I was told that I had to be the bigger person in a situation but I realized a few things, it’s okay to be my own kind of bigger person. My bigger person is smaller, meeker, but loving and present. My bigger person texts rather than calls because calls usually end with me in tears and Jim livid. My bigger person says I love you and I care through checking in because I love you and I care are not heard well from the other person. My bigger person is patient and gives grace.

I don’t fully know this newly created person yet, but I like her.

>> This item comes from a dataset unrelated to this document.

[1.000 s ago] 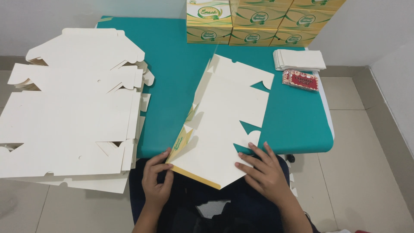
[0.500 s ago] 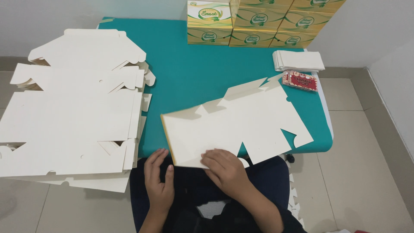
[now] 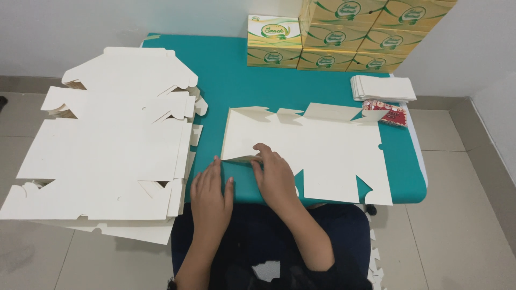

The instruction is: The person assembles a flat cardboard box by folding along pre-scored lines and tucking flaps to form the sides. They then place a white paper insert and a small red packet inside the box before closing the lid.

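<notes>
A flat white cardboard box blank [image 3: 322,150] lies plain side up on the teal table [image 3: 236,80]. Its near-left flap [image 3: 242,159] is lifted a little, showing a printed edge. My right hand [image 3: 274,177] rests on the blank with its fingers pinching and bending this flap. My left hand [image 3: 210,190] lies flat at the table's front edge, fingertips touching the flap's left corner. My forearms come up from my dark-clothed lap at the bottom.
A large stack of unfolded white box blanks [image 3: 107,150] lies on the left, overhanging the floor. Several assembled yellow-green boxes [image 3: 344,37] stand at the table's back. A pile of white sheets [image 3: 382,88] and a small red packet [image 3: 387,111] sit at the right edge.
The blank was turned from standing diagonally to lying flat across the table, plain side up. My right hand moved left onto it and now bends the near-left flap with my left hand.
</notes>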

She is vibrant and sure of the love she gives out. She cries less and loves more.

The person I am being a bigger person with is walking through some health issues right now and I find myself now being more concerned with their well-being and less worried about how I am going to approach them. Ya’ll, I found freedom in my spirit to love on my own terms.

Stepping back allowed me to lean in love. Giving the bigger me the space to press in with love has not been easy, it’s entirely new to me. But if you are like me and need to be a new kind of bigger person here are a few tips.

Don’t rush it- Allow your words to be few and meaningful rather than many and worthless.

Don’t push who you are on them- I love Jesus but I don’t know if they do so my Jesus talk is left to talking to Jesus but my Jesus love is spread through my simple words.

Keep your expectations low- I know this is countercultural, but if you are dealing with a surly individual that tends to be mean for the sake of it then don’t expect hearts and flowers back.

Accept that you did your best- no matter their response know that YOU stepped up, leaned in, and loved even if you hit a brick wall.

I pray that when you need your bigger person that these tips are helpful. Love big because love breaks down even the hardest of moments and people.